» Task goal:
Make an exact copy of the listing underneath, skipping each picture.

» Data shown:

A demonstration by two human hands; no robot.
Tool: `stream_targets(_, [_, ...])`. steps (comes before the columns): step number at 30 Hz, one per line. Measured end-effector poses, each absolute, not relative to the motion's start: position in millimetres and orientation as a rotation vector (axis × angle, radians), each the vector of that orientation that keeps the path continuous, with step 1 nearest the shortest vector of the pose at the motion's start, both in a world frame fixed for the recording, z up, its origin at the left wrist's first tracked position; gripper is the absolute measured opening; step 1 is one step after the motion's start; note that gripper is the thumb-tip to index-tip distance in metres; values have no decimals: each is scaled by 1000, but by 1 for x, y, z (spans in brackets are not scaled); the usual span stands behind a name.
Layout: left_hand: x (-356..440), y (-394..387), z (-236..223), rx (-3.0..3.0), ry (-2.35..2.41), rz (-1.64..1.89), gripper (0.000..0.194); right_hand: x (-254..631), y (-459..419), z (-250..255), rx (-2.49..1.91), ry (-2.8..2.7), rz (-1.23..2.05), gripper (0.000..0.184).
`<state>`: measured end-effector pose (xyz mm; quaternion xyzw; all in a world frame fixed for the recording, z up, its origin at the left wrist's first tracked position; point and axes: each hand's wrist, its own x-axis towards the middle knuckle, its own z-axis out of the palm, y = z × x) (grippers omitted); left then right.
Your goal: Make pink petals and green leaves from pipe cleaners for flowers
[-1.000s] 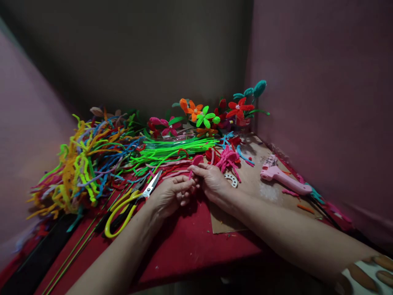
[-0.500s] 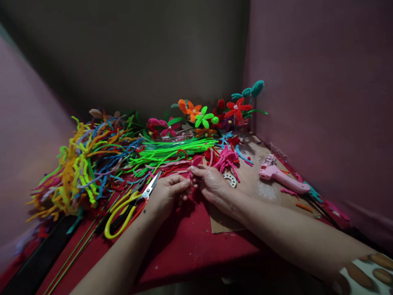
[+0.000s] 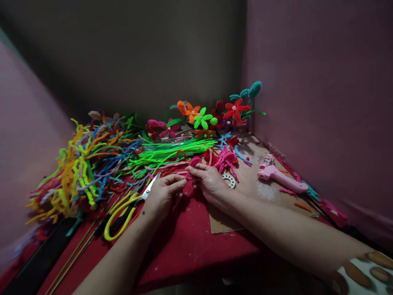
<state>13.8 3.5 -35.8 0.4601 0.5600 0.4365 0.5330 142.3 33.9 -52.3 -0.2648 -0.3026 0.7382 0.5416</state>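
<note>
Between my two hands is a small pink pipe-cleaner piece [image 3: 195,162], its rounded loop showing above the fingertips. My right hand [image 3: 208,180] pinches it just below the loop. On the left, my left hand [image 3: 167,189] closes thumb and forefinger on its lower end, which is mostly hidden by the fingers. Yellow-handled scissors [image 3: 120,219] lie beside my left wrist, blades pointing away. A bunch of pink pipe cleaners [image 3: 226,159] and a white ring with holes [image 3: 229,181] lie just beyond my right hand.
A heap of multicoloured pipe cleaners [image 3: 82,168] fills the left side, with green pipe cleaners [image 3: 175,148] in the middle. Finished pipe-cleaner flowers [image 3: 202,118] stand at the back. On the cardboard [image 3: 225,221] to the right lies a pink glue gun [image 3: 282,179]. Walls enclose the table.
Both hands stay close together on the pink piece, with only slight finger movement. The whole view has shifted a little.
</note>
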Motion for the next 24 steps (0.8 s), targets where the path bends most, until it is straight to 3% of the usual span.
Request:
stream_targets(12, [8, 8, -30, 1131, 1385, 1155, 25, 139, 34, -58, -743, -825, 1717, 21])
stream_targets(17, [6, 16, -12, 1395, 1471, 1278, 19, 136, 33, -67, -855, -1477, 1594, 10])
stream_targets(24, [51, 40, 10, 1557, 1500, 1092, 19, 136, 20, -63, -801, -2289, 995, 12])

» Answer space:
A demonstration by two human hands; no robot.
Tool: `stream_targets(_, [_, ...])`. steps (comes before the columns): step number at 30 Hz, one per line. Measured end-effector poses, each absolute, not relative to the motion's start: position in millimetres and orientation as a rotation vector (axis × angle, radians), each the vector of that orientation that keeps the path continuous, with step 1 nearest the shortest vector of the pose at the motion's start, both in a world frame fixed for the recording, z up, its origin at the left wrist's first tracked position; gripper is the absolute measured opening; step 1 is one step after the motion's start; note that gripper is the thumb-tip to index-tip distance in metres; values have no decimals: each is scaled by 1000, but by 1 for x, y, z (spans in brackets are not scaled); the usual span stands behind a name.
Layout: left_hand: x (-356..440), y (-394..387), z (-236..223), rx (-3.0..3.0), ry (-2.35..2.41), rz (-1.64..1.89), gripper (0.000..0.194); right_hand: x (-254..631), y (-459..419), z (-250..255), rx (-2.49..1.91), ry (-2.8..2.7), rz (-1.23..2.05), gripper (0.000..0.184).
`<state>`: measured end-effector pose (xyz mm; quaternion xyzw; all in a world frame fixed for the recording, z up, its origin at the left wrist's first tracked position; point and axes: each hand's wrist, its own x-axis towards the middle knuckle, its own z-axis out of the palm, y = z × x) (grippers omitted); left then right.
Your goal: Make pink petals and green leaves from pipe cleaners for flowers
[-1.000s] 
[-0.500s] 
[+0.000s] 
<state>13.8 3.5 -35.8 0.4601 0.5600 0.4365 0.5330 142.3 33.9 -52.3 -0.2648 -0.3026 0.7382 0.5416</state>
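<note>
Between my two hands is a small pink pipe-cleaner piece [image 3: 195,162], its rounded loop showing above the fingertips. My right hand [image 3: 208,180] pinches it just below the loop. On the left, my left hand [image 3: 167,189] closes thumb and forefinger on its lower end, which is mostly hidden by the fingers. Yellow-handled scissors [image 3: 120,219] lie beside my left wrist, blades pointing away. A bunch of pink pipe cleaners [image 3: 226,159] and a white ring with holes [image 3: 229,181] lie just beyond my right hand.
A heap of multicoloured pipe cleaners [image 3: 82,168] fills the left side, with green pipe cleaners [image 3: 175,148] in the middle. Finished pipe-cleaner flowers [image 3: 202,118] stand at the back. On the cardboard [image 3: 225,221] to the right lies a pink glue gun [image 3: 282,179]. Walls enclose the table.
Both hands stay close together on the pink piece, with only slight finger movement. The whole view has shifted a little.
</note>
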Motion for the next 24 steps (0.8 s), targets where the path bends most, until it is straight to 3% of the usual span.
Request:
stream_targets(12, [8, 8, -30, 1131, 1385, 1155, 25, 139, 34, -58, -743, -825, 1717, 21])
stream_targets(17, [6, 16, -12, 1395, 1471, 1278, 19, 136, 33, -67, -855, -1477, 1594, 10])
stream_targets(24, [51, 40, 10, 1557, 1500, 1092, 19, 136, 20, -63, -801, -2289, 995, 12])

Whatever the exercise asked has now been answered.